**Work instruction**
Show all lines of the listing that contain the word "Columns".

**Given records**

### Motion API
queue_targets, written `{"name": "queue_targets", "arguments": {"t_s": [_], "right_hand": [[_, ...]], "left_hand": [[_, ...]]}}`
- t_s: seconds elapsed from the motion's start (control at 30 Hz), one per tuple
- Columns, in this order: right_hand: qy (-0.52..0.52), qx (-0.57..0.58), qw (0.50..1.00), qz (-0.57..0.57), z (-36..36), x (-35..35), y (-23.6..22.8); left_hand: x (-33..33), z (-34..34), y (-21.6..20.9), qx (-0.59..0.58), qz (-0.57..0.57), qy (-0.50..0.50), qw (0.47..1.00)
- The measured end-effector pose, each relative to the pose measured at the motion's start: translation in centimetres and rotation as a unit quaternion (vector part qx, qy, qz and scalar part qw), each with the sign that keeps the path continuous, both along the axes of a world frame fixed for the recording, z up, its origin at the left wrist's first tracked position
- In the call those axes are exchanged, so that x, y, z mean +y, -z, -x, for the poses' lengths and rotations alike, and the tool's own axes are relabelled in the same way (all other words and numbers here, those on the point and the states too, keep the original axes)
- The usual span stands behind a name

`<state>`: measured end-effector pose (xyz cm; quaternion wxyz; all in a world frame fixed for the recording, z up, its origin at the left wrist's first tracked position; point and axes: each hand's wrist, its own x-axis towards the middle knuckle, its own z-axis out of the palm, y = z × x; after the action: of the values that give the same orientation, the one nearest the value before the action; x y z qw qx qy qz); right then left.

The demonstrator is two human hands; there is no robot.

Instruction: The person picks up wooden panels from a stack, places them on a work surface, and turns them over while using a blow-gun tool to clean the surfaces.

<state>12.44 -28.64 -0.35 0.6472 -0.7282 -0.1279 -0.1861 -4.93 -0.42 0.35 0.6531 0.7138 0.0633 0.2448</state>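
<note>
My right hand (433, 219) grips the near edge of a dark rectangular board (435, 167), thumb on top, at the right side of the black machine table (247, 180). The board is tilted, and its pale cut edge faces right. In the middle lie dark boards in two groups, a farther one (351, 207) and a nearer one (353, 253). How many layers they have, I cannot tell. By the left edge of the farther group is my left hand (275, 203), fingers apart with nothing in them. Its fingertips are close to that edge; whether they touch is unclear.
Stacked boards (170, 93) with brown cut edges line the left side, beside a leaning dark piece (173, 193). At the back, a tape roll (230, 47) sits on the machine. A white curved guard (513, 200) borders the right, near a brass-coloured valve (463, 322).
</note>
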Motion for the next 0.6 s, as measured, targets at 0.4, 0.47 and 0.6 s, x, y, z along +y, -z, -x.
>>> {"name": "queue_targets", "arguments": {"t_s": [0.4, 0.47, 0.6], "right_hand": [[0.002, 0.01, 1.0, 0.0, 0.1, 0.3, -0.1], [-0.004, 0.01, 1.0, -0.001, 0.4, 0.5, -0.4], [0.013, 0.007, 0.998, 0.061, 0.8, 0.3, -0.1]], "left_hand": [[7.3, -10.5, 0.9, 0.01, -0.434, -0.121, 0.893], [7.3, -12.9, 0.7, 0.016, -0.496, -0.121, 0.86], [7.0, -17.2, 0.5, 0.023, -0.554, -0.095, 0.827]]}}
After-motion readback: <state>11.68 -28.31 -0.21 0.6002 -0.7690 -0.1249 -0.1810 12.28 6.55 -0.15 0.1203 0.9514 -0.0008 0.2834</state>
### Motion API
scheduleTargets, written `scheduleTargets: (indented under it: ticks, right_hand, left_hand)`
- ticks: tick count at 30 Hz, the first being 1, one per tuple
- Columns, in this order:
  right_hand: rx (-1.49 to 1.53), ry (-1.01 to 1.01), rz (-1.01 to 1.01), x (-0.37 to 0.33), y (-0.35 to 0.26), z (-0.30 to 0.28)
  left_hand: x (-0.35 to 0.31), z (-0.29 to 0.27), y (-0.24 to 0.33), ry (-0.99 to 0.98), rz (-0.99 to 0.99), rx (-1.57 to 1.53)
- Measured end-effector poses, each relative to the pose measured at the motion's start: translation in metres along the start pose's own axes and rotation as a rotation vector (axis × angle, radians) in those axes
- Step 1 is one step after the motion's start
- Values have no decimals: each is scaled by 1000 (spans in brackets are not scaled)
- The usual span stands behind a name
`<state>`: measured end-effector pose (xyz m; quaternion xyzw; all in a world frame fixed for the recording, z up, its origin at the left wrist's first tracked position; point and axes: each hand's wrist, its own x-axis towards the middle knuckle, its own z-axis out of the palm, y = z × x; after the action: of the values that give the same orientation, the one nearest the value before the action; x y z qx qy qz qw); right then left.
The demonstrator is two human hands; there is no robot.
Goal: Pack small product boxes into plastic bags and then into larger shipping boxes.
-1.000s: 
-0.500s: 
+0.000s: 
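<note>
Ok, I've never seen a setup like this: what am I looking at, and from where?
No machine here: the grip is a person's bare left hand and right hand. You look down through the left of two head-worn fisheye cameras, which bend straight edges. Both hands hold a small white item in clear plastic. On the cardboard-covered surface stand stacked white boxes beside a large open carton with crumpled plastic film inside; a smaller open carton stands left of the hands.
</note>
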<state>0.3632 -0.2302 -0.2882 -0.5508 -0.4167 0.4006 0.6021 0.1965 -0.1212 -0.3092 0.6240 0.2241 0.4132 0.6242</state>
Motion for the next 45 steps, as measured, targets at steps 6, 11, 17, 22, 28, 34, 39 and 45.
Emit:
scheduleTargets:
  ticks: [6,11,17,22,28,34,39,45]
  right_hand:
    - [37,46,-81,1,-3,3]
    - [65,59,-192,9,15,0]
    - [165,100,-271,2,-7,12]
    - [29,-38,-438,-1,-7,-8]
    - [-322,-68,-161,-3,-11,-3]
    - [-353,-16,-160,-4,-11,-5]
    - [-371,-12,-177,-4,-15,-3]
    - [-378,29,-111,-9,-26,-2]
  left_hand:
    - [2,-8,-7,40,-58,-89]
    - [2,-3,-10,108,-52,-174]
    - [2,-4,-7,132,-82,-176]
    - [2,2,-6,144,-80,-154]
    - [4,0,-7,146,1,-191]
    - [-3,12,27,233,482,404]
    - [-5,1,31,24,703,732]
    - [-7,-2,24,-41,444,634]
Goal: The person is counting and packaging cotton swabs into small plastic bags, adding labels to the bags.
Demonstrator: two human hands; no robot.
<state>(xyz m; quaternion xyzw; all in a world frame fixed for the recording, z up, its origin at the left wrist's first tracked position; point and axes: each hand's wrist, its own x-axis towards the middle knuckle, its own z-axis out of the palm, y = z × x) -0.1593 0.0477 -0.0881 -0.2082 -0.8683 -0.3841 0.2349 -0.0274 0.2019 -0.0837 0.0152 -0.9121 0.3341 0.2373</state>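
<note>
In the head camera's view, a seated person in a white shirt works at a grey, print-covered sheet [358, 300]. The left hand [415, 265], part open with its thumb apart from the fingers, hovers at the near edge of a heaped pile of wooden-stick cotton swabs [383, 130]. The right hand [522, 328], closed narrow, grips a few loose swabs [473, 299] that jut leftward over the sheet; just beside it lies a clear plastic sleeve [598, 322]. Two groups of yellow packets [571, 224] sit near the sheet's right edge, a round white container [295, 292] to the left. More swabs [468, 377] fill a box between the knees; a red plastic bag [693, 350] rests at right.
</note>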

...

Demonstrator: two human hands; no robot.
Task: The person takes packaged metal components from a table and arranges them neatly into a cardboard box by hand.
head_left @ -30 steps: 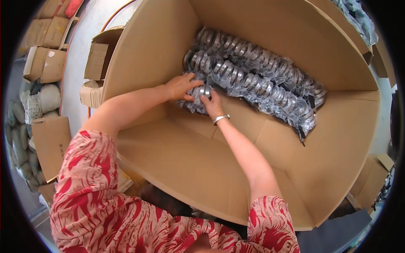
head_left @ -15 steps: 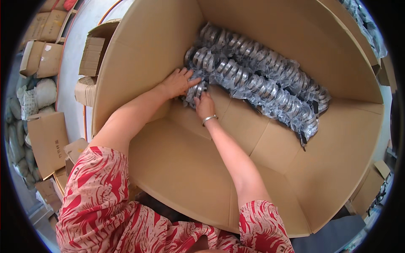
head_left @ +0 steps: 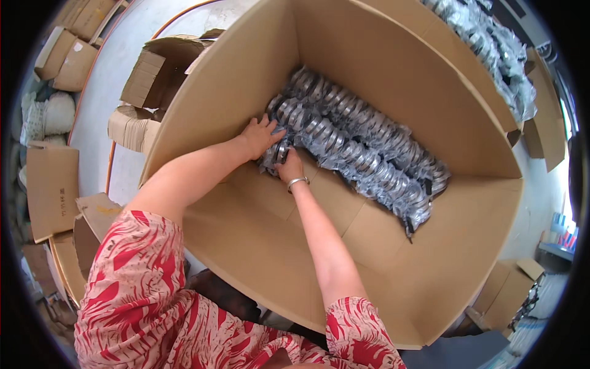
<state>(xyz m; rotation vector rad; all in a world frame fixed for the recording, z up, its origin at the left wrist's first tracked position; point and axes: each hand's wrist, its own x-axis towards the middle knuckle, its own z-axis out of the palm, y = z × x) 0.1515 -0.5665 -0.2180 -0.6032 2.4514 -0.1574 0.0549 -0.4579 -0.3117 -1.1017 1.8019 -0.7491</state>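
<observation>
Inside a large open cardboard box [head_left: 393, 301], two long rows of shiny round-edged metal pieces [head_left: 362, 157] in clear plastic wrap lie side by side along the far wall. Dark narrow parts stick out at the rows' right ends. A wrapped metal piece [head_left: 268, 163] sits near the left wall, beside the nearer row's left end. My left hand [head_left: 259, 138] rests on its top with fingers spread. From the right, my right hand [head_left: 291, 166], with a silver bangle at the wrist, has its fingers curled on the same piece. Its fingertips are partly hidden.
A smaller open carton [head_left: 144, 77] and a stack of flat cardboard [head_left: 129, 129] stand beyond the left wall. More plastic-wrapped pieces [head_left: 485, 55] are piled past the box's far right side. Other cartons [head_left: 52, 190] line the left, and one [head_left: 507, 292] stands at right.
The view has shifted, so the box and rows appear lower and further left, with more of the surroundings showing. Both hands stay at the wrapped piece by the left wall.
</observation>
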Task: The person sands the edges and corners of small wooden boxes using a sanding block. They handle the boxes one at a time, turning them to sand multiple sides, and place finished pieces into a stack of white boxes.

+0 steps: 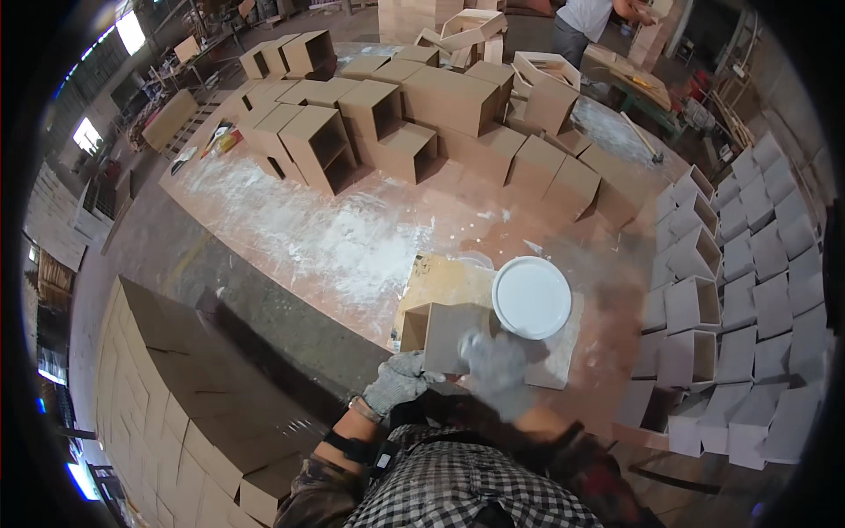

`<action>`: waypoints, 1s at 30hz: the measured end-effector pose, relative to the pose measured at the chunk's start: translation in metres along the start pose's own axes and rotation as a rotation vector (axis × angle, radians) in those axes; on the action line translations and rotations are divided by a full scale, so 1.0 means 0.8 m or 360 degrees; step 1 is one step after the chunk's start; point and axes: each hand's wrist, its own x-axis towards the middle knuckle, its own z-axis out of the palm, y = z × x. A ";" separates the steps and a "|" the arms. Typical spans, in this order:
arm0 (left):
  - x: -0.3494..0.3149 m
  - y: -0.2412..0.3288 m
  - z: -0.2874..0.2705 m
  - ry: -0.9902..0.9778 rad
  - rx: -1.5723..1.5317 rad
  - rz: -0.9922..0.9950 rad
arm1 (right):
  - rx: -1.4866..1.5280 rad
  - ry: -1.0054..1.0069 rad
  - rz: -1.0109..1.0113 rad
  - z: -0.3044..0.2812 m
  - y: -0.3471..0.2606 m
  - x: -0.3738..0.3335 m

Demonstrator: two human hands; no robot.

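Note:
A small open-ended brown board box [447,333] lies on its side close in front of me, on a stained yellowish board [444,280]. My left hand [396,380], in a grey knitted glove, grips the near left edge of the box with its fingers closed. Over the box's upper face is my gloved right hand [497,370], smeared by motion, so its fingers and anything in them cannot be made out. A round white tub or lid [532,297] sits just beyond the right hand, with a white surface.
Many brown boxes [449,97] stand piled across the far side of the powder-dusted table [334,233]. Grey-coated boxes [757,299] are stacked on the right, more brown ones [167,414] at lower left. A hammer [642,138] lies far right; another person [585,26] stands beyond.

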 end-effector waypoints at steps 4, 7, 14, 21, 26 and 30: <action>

**Response**
- Columns, in this order: right_hand: qy (-0.52..0.52), qx (-0.57..0.58), qw (0.50..1.00), qz (-0.57..0.57), z (-36..36), x (-35..35), y (-23.6..22.8); left_hand: x (-33..33), z (-34..34), y (-21.6..20.9), qx (-0.59..0.58), qz (-0.57..0.57), qy (-0.50..0.50), qw (0.47..1.00)
- Columns, in this order:

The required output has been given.